Effective Tax Rate and Cash Flow
Stride reported an effective tax rate of 24.4% for fiscal year 2025, alongside a free cash flow of $372.8 million, up $155.6 million from the previous year, indicating strong financial management.
Galvanize Business Impairment Charge
The company faced a one-time noncash impairment charge of $59.5 million related to the Galvanize business, due to lease expenses and a trade name write-down, highlighting some of the challenges faced in this segment.
Challenges in Adult Learning Segment
While the Adult Learning business showed signs of stabilization, it was described as disappointing due to execution issues on the tech side, indicating areas for improvement.

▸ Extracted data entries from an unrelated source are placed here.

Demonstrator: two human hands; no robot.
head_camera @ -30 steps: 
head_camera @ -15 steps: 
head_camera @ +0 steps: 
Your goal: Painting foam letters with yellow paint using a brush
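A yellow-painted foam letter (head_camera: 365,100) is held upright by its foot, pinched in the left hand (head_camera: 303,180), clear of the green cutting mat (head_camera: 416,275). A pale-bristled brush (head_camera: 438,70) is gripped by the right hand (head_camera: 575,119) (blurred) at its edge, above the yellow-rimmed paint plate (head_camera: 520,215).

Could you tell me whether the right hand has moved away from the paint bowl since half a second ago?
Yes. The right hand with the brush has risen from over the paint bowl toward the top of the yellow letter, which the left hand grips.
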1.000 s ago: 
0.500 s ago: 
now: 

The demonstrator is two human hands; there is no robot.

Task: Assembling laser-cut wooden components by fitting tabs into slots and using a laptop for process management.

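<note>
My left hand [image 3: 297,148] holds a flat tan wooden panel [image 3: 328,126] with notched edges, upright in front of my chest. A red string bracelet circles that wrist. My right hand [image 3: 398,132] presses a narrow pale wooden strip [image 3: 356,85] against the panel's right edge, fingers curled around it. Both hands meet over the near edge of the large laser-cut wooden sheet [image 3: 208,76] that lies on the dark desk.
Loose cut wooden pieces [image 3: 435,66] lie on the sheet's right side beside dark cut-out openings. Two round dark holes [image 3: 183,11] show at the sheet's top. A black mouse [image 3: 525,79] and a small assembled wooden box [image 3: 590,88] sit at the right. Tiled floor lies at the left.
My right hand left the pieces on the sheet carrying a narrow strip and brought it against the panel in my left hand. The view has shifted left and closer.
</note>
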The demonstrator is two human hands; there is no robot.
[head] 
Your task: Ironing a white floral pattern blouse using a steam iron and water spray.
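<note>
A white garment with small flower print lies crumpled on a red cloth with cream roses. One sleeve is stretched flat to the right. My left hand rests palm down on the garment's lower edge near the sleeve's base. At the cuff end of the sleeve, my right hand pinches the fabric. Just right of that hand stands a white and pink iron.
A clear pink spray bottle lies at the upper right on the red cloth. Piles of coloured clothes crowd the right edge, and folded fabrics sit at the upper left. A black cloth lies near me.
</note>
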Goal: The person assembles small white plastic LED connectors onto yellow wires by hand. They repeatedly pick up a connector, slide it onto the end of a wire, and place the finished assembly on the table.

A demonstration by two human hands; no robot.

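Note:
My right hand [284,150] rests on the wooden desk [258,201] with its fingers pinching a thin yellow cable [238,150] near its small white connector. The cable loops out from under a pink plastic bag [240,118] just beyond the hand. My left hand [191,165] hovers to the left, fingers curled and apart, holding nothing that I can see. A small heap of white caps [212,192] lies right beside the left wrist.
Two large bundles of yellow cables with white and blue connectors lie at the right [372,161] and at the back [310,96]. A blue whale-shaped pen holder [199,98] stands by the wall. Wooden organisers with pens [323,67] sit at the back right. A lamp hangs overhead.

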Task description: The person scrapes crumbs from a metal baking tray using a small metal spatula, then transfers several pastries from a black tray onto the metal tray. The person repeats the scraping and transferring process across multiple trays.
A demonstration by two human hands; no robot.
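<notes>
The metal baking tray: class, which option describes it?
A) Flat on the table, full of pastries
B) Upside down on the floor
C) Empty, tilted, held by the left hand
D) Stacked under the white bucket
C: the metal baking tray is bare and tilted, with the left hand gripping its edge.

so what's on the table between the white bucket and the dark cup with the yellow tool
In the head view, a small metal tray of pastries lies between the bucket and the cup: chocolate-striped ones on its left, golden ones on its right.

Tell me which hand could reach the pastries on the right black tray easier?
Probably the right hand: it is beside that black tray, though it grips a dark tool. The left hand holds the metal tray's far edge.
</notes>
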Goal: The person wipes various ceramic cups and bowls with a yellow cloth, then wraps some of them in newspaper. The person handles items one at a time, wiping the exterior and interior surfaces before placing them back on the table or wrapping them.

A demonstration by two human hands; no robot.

Lost Contract in New Mexico
Stride experienced the termination of a contract with the Gallup-McKinley school district, affecting around 4,000 students. However, the company mitigated the impact by securing new district partners, demonstrating resilience.
Forward-Looking Guidance
Looking ahead, Stride anticipates double-digit enrollment growth between 10% and 15% for the first quarter of fiscal year 2026, driven by strong application volumes. The company expects revenue per enrollment to remain flat to slightly up compared to fiscal year 2025, with a favorable funding environment supporting this outlook. While gross margin expansion is expected to continue, it will be at a slower pace due to anticipated investments in new products and services.
In summary, Stride, Inc.’s earnings call conveyed a generally positive outlook, with record revenue and operating income growth, strong enrollment numbers, and a favorable funding environment. Despite some challenges, the company’s strategic management and forward-looking guidance suggest continued growth and resilience in the coming fiscal year.